§ The problem
Within the entries below, find each line containing the word "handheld" and copy it.

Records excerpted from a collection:

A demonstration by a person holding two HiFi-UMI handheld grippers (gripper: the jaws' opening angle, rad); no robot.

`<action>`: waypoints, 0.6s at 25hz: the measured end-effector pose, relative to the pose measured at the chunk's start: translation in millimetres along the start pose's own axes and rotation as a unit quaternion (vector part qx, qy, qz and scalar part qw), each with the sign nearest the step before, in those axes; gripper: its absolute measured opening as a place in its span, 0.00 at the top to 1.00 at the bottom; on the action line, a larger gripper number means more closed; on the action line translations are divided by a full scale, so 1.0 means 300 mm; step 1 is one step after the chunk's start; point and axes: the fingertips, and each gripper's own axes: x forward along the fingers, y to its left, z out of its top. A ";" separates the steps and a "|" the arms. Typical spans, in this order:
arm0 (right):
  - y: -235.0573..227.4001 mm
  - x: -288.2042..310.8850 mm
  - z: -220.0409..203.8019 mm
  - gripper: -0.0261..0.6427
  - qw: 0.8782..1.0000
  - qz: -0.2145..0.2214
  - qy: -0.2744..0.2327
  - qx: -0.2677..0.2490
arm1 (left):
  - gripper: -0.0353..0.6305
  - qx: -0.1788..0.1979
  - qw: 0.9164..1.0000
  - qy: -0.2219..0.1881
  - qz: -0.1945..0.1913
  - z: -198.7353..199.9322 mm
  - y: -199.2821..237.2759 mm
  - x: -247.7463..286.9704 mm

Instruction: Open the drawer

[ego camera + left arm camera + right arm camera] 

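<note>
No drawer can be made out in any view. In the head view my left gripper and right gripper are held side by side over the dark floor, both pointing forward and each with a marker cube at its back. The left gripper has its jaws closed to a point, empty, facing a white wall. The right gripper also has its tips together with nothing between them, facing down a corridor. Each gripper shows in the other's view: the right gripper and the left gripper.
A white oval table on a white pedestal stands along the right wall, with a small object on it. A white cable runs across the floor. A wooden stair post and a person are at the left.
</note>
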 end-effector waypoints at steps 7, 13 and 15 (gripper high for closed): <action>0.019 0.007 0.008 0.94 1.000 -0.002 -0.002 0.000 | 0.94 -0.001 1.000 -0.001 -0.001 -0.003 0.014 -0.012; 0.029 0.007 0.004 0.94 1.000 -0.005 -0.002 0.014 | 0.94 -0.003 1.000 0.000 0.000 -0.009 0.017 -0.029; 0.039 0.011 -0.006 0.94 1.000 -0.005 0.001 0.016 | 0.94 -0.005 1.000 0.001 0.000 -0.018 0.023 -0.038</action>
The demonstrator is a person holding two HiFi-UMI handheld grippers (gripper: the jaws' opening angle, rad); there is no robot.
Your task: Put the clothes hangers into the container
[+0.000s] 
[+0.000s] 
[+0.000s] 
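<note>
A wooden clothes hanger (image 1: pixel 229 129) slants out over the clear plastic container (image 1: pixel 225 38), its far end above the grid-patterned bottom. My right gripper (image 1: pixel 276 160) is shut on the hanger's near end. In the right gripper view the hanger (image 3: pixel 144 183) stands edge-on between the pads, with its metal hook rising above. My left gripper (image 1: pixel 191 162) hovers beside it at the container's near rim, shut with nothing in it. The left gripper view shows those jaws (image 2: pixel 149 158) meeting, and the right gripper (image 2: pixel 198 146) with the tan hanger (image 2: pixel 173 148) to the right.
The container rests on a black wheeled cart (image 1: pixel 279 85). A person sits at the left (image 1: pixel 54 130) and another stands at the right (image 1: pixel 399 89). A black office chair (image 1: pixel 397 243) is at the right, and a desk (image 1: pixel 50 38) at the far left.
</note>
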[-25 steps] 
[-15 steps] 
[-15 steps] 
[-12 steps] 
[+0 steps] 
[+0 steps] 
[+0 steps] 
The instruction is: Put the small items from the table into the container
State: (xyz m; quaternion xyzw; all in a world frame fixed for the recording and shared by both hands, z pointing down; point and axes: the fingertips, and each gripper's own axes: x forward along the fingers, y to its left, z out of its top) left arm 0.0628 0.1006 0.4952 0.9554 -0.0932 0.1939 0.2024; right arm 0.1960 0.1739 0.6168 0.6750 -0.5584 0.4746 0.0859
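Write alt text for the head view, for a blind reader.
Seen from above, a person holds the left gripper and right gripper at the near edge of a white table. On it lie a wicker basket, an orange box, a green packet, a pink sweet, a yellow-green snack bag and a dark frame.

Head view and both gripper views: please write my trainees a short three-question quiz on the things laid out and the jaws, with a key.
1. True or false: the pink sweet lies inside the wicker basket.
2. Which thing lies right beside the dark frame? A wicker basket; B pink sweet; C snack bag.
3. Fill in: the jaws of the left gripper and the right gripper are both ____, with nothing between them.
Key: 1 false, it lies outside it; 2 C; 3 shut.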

§ Task output
A demonstration by a person holding two HiFi-UMI handheld grippers (gripper: the jaws' opening angle, rad); no robot.
The demonstrator is a person holding two HiFi-UMI handheld grippers (gripper: the jaws' opening angle, rad); there is no robot.

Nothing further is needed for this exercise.